Research update
The role of climate emulators in the IPCC Sixth Assessment: Workshop Report

On 30 September 2021, CONSTRAIN hosted an online workshop on the role of climate model emulators in the Intergovernmental Panel on Climate Change 6th Assessment Report (IPCC AR6).
The workshop highlighted the use of climate model emulators – simple climate models designed to reproduce the behaviour of highly complex Earth System Models (ESMs) without the same demands on computing time and power – in AR6, focusing on the recently-published Working Group I (WGI) report on the physical science basis of climate change.
Many scientists, including from CONSTRAIN, worked to implement the use of climate emulators within WGI. Ultimately, this allowed multiple lines of evidence to be combined, and hundreds of climate projections to be produced, in ways that would have been impossible using more complex ESMs. Moreover, the emulators supported the IPCC’s and CONSTRAIN’s shared aim to produce open science, with accessible and readily available models and data. This approach also facilitated communication, collaborative working, and consistency across the AR6 process.
The workshop presentations focused on some of the many ways in which climate model emulators have contributed to AR6 to date, as well as their upcoming role in the AR6 Working Group III (WGIII) report on climate change mitigation, due in spring 2022.
These included their ability to investigate how global temperatures might change beyond 2100, and to assess future rates of change as well as when we might expect to cross 1.5°C and 2°C warming.

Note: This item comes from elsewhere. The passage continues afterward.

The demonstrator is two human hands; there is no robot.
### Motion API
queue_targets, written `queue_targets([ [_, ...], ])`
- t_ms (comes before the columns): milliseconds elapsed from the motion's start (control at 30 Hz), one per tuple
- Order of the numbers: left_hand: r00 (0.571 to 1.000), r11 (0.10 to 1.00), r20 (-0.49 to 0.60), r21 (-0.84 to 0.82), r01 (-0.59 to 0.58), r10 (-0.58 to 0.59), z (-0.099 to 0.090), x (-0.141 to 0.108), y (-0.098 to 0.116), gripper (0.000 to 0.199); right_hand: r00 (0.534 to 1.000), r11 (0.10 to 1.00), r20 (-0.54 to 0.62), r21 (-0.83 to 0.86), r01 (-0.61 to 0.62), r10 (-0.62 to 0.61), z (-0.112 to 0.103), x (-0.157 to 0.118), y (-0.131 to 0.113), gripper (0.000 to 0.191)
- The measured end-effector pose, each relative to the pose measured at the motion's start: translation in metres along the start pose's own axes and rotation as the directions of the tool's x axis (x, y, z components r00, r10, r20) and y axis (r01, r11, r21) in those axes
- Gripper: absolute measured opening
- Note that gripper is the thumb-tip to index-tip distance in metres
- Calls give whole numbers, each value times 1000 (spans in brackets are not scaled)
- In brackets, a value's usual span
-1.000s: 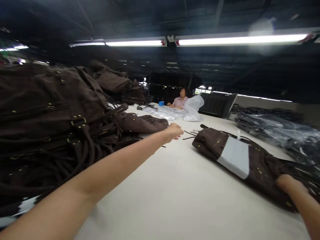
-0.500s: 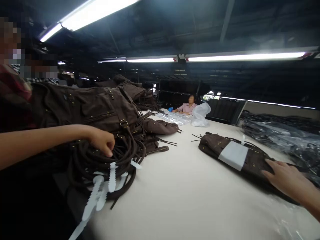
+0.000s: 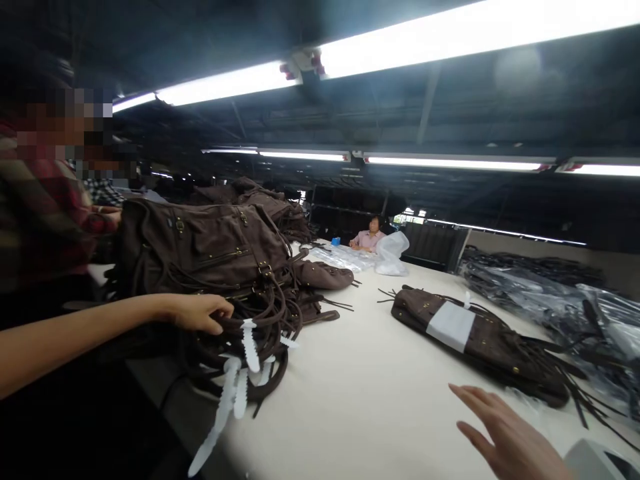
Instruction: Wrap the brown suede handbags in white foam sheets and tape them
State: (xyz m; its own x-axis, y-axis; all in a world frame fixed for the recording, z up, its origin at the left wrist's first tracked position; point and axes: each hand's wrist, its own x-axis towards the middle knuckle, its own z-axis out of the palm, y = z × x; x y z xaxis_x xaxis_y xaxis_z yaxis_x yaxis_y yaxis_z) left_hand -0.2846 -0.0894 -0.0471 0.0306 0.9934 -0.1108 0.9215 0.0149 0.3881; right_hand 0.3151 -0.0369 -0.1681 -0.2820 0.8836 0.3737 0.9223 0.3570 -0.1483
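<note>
My left hand (image 3: 203, 313) is closed on the dark brown straps (image 3: 265, 313) of a bag pile at the left, fingers curled round them. White serrated tags (image 3: 250, 345) hang from the looped straps below it. Behind the hand lies a large stack of brown bags (image 3: 200, 243) with brass buckles. My right hand (image 3: 500, 427) is over the pale table (image 3: 370, 400) at the lower right, fingers apart, holding nothing. Beyond it a folded brown bag (image 3: 500, 337) with a white paper band (image 3: 451, 325) lies on the table, not touched by the hand.
Clear plastic-wrapped goods (image 3: 540, 300) lie along the right side. A seated person in pink (image 3: 369, 240) is at the far end beside a clear plastic bag (image 3: 391, 255). A person in a plaid shirt (image 3: 45, 207) stands at the left. A grey device (image 3: 597, 461) sits at the lower right.
My right hand has come off the banded bag and moved left and down toward the near table. My left hand stays at the straps. The view has tilted up.
</note>
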Motion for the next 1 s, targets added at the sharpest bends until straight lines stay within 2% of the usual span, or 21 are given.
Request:
queue_targets([
  [67,998,998,-49,-62,-33,30,-5,-3,1,15,1000,994,0,109,-9,10,-5,-1,-13,59],
  [100,993,996,-117,-84,-43,33,-9,-2,2,18,999,983,35,181,-15,9,-9,0,-21,59],
  [133,976,993,-214,-103,-51,28,-14,0,3,23,995,963,96,267,-21,-4,-13,3,-31,59],
  [167,940,991,-340,-121,-60,15,-21,5,4,29,985,932,172,361,-35,-29,-17,6,-42,59],
  [200,878,987,-479,-140,-74,-2,-31,10,7,34,968,889,243,455,-54,-65,-20,11,-55,59],
  [233,790,982,-613,-160,-97,-22,-43,17,10,37,949,839,296,539,-74,-106,-22,15,-69,59],
  [300,571,967,-819,-188,-173,-57,-73,31,22,39,926,748,339,655,-104,-167,-21,25,-99,61],
  [367,368,945,-927,-177,-276,-66,-104,44,41,36,930,687,318,718,-111,-182,-14,32,-129,63],
  [400,288,933,-956,-156,-324,-60,-119,49,53,34,932,660,309,743,-111,-192,-9,35,-144,64],
  [433,218,921,-975,-130,-367,-51,-132,53,67,32,928,629,309,769,-115,-208,-3,38,-159,65],
  [500,107,894,-994,-70,-442,-25,-154,57,97,27,914,539,312,832,-132,-258,10,44,-190,67],
  [600,-23,844,-1000,22,-535,11,-176,56,144,23,899,325,305,924,-200,-314,29,57,-241,82],
  [733,-154,769,-987,125,-627,36,-196,32,202,21,912,-42,282,951,-307,-299,42,85,-308,114],
  [833,-211,700,-975,195,-687,65,-209,-7,247,20,891,-231,308,890,-394,-335,43,108,-348,134],
  [900,-215,629,-974,215,-747,77,-218,-40,276,22,884,-296,316,857,-421,-344,40,121,-370,143],
  [967,-178,585,-981,190,-788,78,-227,-71,302,33,905,-344,272,857,-383,-328,35,128,-384,140],
  [1000,-139,574,-989,146,-805,57,-231,-84,313,39,926,-360,221,874,-327,-305,31,129,-387,135],
])
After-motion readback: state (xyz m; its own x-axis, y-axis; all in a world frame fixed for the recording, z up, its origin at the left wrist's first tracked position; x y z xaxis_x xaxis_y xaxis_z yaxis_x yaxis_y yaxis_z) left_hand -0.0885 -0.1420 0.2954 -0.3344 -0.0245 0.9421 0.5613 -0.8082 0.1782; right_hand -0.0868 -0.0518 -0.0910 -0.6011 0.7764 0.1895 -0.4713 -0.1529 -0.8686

The ability of emulators to investigate the role that methane, aerosols and ozone play in climate change, and to project sea level rise, was also highlighted.
The discussion which followed highlighted how emulators also present considerable opportunities to enhance climate research, for example by providing regional as well as global climate projections, as well as to investigate how climate extremes might evolve.
As well as their growing role in major climate science assessments, due to their relative simplicity and accessibility emulators can clearly be a useful tool for improving understanding of climate projections, among both scientists and interested stakeholders. The insights gained from the workshop will now be taken forward by CONSTRAIN and others to refine and promote their use of emulators in both climate science and broader decision-making.
Further information on climate emulators and their use in IPCC AR6 will be available in the CONSTRAIN project’s third ZERO IN Report on near-term warming and our chances of staying within 1.5°C, to be published shortly.